Host-pathogen interactions: Determine whether MurQ2-dependent cell wall modifications affect recognition by host immune receptors or resistance to antimicrobial peptides, similar to how MprF modifications influence resistance .
Biofilm contributions: Examine MurQ2's role in biofilm formation, as peptidoglycan fragments can serve as signaling molecules for biofilm development.
Gut colonization dynamics: Study how MurQ2 contributes to successful gut colonization through efficient utilization of peptidoglycan resources, particularly relevant for hospital-adapted enterococcal strains .
Cutting-edge approaches offer new insights:
Cryo-electron microscopy: Provides high-resolution structural information about MurQ2 in its native environment, revealing dynamic conformational changes during catalysis.
Single-molecule enzymology: Allows observation of individual catalytic cycles, revealing heterogeneity in enzyme behavior that bulk measurements might miss.
Microfluidics-based approaches: Enable high-throughput screening of MurQ2 variants or potential inhibitors with minimal reagent consumption.

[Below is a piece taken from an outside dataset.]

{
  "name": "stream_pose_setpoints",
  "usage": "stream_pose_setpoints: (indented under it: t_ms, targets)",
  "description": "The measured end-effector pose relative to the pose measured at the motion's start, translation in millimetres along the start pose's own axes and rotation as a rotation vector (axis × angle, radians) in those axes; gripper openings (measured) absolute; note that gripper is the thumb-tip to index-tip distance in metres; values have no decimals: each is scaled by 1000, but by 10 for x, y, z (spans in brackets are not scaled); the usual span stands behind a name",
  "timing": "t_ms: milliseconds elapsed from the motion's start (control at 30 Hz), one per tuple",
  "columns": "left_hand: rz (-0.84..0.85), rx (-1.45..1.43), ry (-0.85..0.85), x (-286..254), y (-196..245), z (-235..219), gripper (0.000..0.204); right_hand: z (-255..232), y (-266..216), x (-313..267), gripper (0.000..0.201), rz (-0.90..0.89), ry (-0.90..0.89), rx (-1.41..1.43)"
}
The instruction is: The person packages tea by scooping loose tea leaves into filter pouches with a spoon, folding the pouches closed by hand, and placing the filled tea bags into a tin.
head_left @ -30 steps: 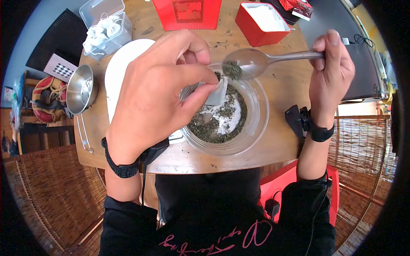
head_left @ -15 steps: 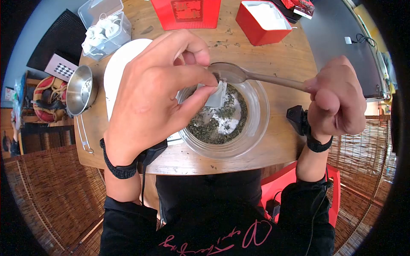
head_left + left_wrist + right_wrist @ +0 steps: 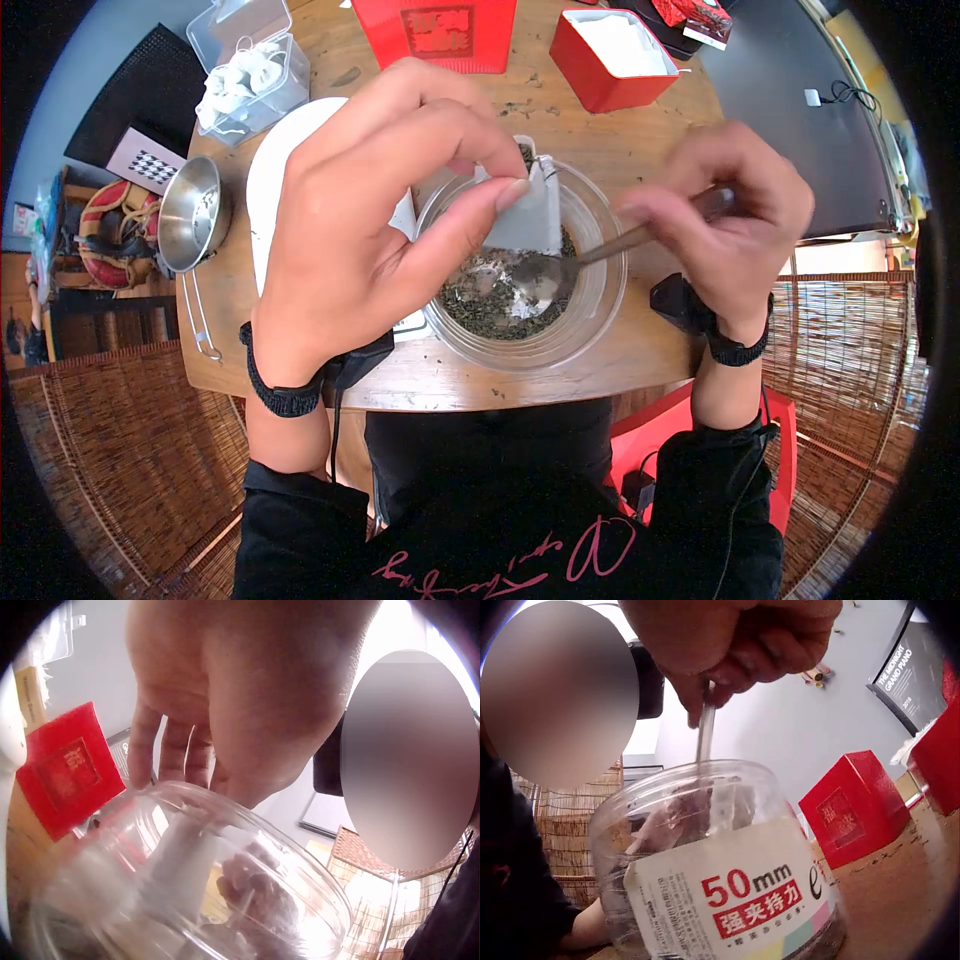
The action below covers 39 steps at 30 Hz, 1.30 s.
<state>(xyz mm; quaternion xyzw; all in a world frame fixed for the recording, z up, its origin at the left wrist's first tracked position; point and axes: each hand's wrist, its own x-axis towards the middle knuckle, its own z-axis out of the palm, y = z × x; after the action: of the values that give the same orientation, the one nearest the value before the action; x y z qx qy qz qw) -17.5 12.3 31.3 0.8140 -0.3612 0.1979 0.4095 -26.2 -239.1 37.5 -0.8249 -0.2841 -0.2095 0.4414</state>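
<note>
While the left hand (image 3: pixel 365 215) pinches a white pouch (image 3: pixel 532 222) at the mouth of a clear jar (image 3: pixel 604 300), the right hand (image 3: pixel 745 215) grips a spoon (image 3: pixel 628 243), bowl dipped among dried leaves (image 3: pixel 478 318). Leaf bits show at pouch top. Jar on wooden table (image 3: pixel 590 140); steel pan (image 3: pixel 188 222) left, open red box (image 3: pixel 608 88) beyond.
</note>
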Motion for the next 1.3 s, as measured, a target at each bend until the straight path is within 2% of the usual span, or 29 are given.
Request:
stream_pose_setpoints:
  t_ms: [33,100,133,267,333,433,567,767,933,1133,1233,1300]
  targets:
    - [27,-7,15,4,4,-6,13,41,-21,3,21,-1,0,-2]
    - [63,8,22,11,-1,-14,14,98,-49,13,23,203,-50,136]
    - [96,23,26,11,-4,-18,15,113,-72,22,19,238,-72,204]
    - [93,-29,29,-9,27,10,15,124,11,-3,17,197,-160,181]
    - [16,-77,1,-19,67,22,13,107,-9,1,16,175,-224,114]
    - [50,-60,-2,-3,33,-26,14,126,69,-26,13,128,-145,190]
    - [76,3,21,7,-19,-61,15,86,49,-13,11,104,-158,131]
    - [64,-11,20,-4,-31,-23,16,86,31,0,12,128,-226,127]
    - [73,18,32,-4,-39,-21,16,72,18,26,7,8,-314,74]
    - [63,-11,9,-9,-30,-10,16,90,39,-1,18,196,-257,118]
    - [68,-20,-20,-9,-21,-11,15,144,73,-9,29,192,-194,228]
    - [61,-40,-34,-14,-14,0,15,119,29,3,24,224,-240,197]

Systems biology integration: Combines multi-omics data (transcriptomics, proteomics, metabolomics) to place MurQ2 in the broader context of cellular networks and identify unexpected functional connections.
In vivo imaging techniques: Fluorescently tagged MurQ2 can reveal subcellular localization and potential co-localization with other peptidoglycan processing enzymes.
CRISPR-based screening: As noted in search result , advanced CRISPR techniques like those optimized for low-GC bacteria could enable large-scale functional genomics studies to identify genes that interact with MurQ2.